Walking with a Visitor

from pyesql import parse
from pyesql.visitor import Visitor
from pyesql.ast import FieldRef, Comparison

class AuditVisitor(Visitor):
    def __init__(self):
        self.comparisons = []

    def visit_Comparison(self, node):
        self.comparisons.append((str(node.left), node.operator, node.right))
        self.generic_visit(node)

v = AuditVisitor()
v.visit(parse("FROM idx | WHERE status == 200 AND host != \"bad\""))
print(v.comparisons)
# [(FieldRef(name=...), '==', IntegerLiteral(value=200)), ...]

Transforming the AST

from pyesql.visitor import Transformer
from pyesql.ast import LimitCommand, IntegerLiteral

class CapLimit(Transformer):
    """Ensure LIMIT never exceeds 1000."""
    def visit_LimitCommand(self, node):
        if isinstance(node.count, IntegerLiteral) and node.count.value > 1000:
            node.count.value = 1000
        return node

Schema validation

pyesql can validate field references and literal types against a data schema. Schemas are loaded from flat JSON, nested JSON, or an Elasticsearch index mapping.

Loading a schema

from pyesql.schema import Schema

# Flat JSON
schema = Schema.from_dict({
    "process.pid":   "integer",
    "process.name":  "keyword",
    "host.name":     "keyword",
    "host.ip":       "ip",
    "@timestamp":    "date",
    "bytes":         "double",
    "active":        "boolean",
})

# Nested JSON (equivalent)
schema = Schema.from_dict({
    "process": {"pid": "integer", "name": "keyword"},
    "host":    {"name": "keyword", "ip": "ip"},
    "@timestamp": "date",
    "bytes":      "double",
    "active":     "boolean",
})

# Elasticsearch index mapping
schema = Schema.from_elasticsearch_mapping(mapping_dict)
# Accepts: full GET /<index>/_mapping response, the "mappings" block,
# or a raw "properties" block. Multi-index responses are merged.

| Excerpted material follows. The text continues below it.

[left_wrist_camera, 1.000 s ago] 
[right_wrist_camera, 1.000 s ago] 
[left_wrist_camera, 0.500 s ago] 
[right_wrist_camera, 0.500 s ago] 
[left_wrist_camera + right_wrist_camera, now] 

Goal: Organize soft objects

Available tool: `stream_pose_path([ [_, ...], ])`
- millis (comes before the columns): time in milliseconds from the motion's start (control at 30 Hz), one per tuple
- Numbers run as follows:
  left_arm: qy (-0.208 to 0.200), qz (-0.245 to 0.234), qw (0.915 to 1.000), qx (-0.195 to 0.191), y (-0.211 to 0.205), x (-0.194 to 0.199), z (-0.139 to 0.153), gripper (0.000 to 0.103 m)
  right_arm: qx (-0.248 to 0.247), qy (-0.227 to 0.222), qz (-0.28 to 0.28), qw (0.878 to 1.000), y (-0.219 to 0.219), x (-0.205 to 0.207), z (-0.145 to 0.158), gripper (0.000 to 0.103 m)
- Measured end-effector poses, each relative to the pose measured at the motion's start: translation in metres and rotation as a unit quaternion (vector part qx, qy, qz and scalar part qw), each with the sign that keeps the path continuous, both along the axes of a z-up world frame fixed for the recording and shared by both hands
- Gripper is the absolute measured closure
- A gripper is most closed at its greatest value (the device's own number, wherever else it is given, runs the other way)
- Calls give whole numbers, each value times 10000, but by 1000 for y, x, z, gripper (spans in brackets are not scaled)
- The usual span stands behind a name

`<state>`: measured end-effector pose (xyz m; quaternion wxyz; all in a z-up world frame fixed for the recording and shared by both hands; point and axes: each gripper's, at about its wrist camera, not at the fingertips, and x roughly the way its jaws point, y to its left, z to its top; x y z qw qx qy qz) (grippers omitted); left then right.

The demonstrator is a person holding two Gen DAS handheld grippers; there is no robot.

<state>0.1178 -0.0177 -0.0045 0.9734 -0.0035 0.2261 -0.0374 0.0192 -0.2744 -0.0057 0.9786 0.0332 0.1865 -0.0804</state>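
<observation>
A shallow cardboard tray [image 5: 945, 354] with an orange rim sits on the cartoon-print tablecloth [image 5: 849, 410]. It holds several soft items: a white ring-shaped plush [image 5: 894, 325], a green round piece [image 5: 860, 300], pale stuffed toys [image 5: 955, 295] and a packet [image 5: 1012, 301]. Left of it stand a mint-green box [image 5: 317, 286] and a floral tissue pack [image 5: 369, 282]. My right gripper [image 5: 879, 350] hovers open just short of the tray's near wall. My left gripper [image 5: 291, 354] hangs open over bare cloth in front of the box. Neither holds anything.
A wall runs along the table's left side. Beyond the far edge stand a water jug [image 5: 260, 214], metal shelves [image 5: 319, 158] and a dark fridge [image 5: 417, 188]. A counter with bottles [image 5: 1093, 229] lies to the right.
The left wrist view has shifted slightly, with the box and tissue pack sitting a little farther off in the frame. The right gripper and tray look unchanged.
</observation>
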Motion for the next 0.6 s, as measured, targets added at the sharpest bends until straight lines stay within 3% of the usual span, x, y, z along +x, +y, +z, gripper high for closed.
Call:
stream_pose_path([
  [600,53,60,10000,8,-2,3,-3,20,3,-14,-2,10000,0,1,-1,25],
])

field_type = schema.get_field_type("process.pid")  # "integer"
field_type = schema.get_field_type("missing")       # None

Validating a query

Pass schema= to parse() to validate inline:

from pyesql import parse
from pyesql.validator import SchemaValidationError

try:
    query = parse(
        'FROM logs | WHERE process.pid == "not-an-int"',
        schema=schema,
    )
except SchemaValidationError as e:
    print(e)
    # Schema validation failed with 1 error(s):
    #   - Type mismatch: field 'process.pid' is 'integer' but compared to a string literal
    for issue in e.issues:
        print(issue.field, issue.message)

Or validate separately using SchemaValidator:

from pyesql import parse
from pyesql.validator import SchemaValidator, SchemaValidationError

query = parse("FROM logs | WHERE ghost_field == 1 AND process.pid == 1")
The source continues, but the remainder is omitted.